Like many indigenous peoples, the Seneca cultivated the Three Sisters: staple crops of corn, beans, and squash. Women bred and cultivated different varieties of each staple, experimenting with a range of seeds. These crops were typically grown near each other, so that beans could climb the cornstalks, and the typically large leaves of squashes would prevent weeds from growing.

Ganondagan was once the largest Seneca town; the Seneca nation was considered to occupy the western gateway of Haudenosaunee (Iroquois Confederacy) territory. This site is at the center of the story of the Peacemaker, who unified the five major peoples and created the Haudenosaunee confederacy. It survives to this day.

Seneca oral tradition tells of a Huron man who arrived among the Mohawk speaking of the Gayanesshagowa, the Great Law of Peace. This prophet is known today as The Great Peacemaker. The Mohawk, Oneida, and Cayuga pledged to join his proposed confederation and, following a dramatic interlude, the Seneca agreed also.

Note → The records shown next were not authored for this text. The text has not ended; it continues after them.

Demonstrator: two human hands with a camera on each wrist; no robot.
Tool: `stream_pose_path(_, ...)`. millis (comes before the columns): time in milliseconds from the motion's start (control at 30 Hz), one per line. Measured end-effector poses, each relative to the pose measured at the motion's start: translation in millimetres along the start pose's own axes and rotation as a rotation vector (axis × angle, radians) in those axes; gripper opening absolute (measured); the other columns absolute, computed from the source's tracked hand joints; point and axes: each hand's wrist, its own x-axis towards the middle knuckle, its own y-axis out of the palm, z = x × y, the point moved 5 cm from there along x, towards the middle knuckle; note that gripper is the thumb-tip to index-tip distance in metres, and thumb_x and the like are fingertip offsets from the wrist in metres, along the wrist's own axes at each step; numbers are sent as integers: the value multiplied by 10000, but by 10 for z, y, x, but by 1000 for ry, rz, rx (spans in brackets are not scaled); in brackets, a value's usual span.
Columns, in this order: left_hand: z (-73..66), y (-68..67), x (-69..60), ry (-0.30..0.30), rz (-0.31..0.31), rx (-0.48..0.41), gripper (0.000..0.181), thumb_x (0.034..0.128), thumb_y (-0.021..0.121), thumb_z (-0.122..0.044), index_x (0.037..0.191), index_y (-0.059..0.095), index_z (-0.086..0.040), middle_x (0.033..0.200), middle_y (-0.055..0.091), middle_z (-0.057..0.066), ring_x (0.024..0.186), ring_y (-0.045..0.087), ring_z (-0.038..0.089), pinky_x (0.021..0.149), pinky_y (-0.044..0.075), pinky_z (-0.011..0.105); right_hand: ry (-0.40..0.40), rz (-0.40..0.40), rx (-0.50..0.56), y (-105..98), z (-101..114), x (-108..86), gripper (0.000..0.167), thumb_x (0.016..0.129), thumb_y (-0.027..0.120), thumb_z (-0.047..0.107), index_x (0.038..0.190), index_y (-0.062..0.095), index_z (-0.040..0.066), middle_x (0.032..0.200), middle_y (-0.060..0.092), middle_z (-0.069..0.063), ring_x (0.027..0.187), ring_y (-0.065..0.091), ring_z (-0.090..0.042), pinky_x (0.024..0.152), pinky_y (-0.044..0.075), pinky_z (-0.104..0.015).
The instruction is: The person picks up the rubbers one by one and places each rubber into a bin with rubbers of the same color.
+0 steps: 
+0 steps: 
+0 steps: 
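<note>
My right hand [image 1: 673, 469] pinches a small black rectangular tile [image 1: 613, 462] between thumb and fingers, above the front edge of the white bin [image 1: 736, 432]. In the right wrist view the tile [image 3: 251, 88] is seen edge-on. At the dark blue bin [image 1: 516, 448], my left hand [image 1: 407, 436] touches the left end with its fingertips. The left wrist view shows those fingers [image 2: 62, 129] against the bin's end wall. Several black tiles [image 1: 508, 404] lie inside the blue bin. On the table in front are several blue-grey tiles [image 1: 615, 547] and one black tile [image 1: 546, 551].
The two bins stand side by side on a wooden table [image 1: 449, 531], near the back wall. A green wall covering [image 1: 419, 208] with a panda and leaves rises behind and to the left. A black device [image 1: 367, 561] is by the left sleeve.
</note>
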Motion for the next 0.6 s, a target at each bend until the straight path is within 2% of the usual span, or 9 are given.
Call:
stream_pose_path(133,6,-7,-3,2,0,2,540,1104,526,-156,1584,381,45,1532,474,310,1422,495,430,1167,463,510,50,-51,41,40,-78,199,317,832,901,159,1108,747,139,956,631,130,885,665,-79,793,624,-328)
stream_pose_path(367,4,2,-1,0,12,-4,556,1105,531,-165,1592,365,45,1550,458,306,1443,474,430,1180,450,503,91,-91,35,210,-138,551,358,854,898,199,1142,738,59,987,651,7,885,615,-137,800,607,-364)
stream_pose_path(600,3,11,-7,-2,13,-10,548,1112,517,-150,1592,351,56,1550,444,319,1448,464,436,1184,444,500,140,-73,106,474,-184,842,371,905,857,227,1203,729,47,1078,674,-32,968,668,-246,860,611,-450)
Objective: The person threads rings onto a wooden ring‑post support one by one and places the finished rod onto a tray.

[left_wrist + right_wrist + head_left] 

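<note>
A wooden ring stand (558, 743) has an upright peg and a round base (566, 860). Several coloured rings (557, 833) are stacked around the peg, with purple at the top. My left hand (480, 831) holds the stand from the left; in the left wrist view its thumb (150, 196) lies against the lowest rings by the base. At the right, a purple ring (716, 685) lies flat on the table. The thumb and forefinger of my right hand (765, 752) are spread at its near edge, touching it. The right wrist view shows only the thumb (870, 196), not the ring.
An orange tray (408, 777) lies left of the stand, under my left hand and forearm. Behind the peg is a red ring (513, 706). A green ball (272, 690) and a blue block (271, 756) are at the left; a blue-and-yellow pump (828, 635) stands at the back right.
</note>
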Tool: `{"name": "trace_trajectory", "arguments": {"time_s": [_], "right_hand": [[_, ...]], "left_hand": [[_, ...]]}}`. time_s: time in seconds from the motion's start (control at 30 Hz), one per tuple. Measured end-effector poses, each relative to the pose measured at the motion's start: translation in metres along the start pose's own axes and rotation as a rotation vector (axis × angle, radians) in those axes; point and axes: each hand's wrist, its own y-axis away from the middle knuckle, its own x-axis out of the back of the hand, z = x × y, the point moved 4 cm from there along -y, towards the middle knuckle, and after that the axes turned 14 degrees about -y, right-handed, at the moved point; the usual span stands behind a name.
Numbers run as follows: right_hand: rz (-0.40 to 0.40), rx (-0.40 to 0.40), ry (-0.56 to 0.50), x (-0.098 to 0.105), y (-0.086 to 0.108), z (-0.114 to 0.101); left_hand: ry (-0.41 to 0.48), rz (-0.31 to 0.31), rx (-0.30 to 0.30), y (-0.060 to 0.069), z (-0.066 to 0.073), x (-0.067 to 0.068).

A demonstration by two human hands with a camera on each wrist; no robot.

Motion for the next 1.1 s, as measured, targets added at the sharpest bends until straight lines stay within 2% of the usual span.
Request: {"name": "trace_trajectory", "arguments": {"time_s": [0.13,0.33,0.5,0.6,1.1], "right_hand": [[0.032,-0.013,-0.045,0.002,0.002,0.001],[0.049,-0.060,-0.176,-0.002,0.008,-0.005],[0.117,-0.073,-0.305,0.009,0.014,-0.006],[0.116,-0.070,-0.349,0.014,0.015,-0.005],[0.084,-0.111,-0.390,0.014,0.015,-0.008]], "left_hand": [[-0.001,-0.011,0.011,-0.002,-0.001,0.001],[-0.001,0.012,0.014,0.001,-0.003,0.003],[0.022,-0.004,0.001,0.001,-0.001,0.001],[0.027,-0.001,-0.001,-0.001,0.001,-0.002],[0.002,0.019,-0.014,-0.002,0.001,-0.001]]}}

The discussion about how to bring in the Onondaga took place in the Ganondagan house of Jikonsase (or Jikonhsaseh), a Seneca woman elder now known as the "Mother of Nations." She proposed a solution which eventually brought the Onondaga into the fold, for it gave them a prominent place in the confederacy. She lived in the vicinity of Ganondagan, and is buried nearby.

Because of this tradition, the Seneca refer to Ganondagan as the "Town of Peace". They revere and protect the burial site of Jikonsase. The relation to their Great Law of Peace is more important than the attack that destroyed the village, for the people have carried forward their means of negotiating for solutions. The United States Senate acknowledged the contribution of the Iroquois Confederacy of Nations to the development of the United States Constitution in H.CON. RES 331 on October 5, 1988.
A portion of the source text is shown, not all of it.